Smoked Salmon Canapés
Smoked Salmon Canapés is a pescatarian recipe with 34 servings. One portion of this dish contains roughly 2g of protein, 3g of fat, and a total of 48 calories. This recipe covers 2% of your daily requirements of vitamins and minerals. Head to the store and pick up cream cheese, pumpernickel bread, cream, and a few other things to make it today. From preparation to the plate, this recipe takes about 45 minutes.
Instructions
Combine first 5 ingredients in a bowl; beat at low speed with an electric mixer until smooth.
Cut each bread slice in half diagonally. Separate salmon slices and cut into 34 strips.

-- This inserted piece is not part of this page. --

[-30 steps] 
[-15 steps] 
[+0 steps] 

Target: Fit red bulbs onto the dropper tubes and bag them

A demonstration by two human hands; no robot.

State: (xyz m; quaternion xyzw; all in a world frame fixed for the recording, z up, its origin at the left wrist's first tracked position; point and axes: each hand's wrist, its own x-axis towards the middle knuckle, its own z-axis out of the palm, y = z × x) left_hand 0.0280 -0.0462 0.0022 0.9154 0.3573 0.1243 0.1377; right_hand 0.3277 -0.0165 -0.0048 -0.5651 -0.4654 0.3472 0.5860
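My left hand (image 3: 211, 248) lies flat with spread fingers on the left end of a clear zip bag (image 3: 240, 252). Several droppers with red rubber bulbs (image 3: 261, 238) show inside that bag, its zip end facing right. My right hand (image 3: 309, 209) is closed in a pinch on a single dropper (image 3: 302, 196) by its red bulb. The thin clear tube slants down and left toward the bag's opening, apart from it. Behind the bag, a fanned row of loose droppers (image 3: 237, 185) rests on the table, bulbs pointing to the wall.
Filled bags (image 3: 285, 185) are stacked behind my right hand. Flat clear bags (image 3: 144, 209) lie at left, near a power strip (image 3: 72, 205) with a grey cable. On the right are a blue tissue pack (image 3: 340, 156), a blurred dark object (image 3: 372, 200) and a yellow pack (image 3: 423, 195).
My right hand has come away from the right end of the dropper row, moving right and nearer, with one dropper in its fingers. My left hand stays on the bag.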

Spread 1/2 teaspoon cream cheese mixture onto each bread triangle. Using a vegetable peeler, cut cucumbers into 34 thin slices.

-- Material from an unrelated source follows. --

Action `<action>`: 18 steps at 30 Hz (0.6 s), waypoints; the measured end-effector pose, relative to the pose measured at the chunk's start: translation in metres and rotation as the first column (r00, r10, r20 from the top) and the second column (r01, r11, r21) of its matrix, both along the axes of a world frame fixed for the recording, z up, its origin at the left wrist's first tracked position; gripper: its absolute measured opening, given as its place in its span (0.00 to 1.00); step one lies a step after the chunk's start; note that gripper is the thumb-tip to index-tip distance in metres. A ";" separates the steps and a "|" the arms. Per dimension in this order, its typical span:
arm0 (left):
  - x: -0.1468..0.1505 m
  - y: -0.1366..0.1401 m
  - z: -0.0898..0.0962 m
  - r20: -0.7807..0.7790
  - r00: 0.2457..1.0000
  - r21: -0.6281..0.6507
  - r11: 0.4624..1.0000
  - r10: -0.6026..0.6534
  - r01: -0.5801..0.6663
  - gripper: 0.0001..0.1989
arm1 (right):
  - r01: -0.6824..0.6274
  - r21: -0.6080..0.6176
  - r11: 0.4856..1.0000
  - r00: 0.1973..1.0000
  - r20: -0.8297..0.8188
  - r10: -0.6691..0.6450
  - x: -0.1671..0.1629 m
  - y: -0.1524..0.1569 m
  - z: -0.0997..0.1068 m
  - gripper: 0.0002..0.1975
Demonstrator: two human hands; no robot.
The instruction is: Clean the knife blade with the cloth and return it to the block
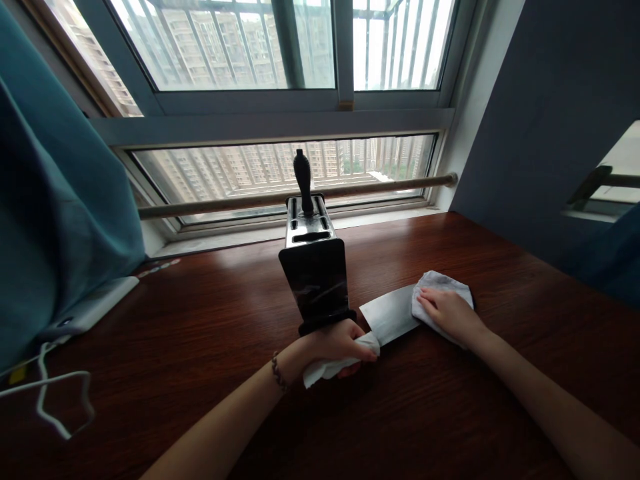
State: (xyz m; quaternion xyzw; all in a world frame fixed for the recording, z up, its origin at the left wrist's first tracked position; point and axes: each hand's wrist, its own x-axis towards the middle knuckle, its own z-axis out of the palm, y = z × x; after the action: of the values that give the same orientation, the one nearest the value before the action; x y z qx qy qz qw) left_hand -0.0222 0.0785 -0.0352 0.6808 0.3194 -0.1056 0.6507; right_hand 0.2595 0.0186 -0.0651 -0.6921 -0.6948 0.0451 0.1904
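Note:
A cleaver (390, 315) with a broad silvery blade is held low over the brown table, its blade pointing right. My left hand (340, 341) is closed round its handle, with a white tissue (330, 370) wrapped between the hand and the handle. The handle itself is hidden. My right hand (450, 312) presses a pale grey-white cloth (435, 283) against the far end of the blade, fingers bent over the cloth. The cloth covers the blade's tip. Just beyond my left hand stands a knife block (307, 227) with one black-handled tool (303, 180) upright in it.
A dark glossy panel (317, 280) fronts the knife block. On the left of the wooden table (220, 313) lie a white power strip (100, 307) and a white cable (65, 427), beside a blue curtain (90, 180). A rail (380, 185) runs along the window behind.

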 end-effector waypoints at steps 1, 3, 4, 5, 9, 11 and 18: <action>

Roll a cucumber slice inside each piece of salmon; place over cream cheese spread on bread triangles. Dollop 1/2 teaspoon cream cheese mixture over salmon.
Sprinkle with onion and pepper; garnish, if desired.
Recommended wine: Chardonnay, Pinot Noir, Sauvignon Blanc
Salmon on the menu? Try pairing with Chardonnay, Pinot Noir, and Sauvignon Blanc. To decide on white or red, you should consider your seasoning and sauces. Chardonnay is a great friend to buttery, creamy dishes, while sauvignon blanc can complement herb or citrus-centric dishes. A light-bodied, low-tannin red such as the pinot noir goes great with broiled or grilled salmon.
Rancho Santa Rosa Vineyard was originally conceived as individual micro-vineyards delineated into 59 unique blocks based upon soil, exposure, elevation, grade, rootstock and clone. Rancho Santa Rosa produces remarkably rich and silky wines.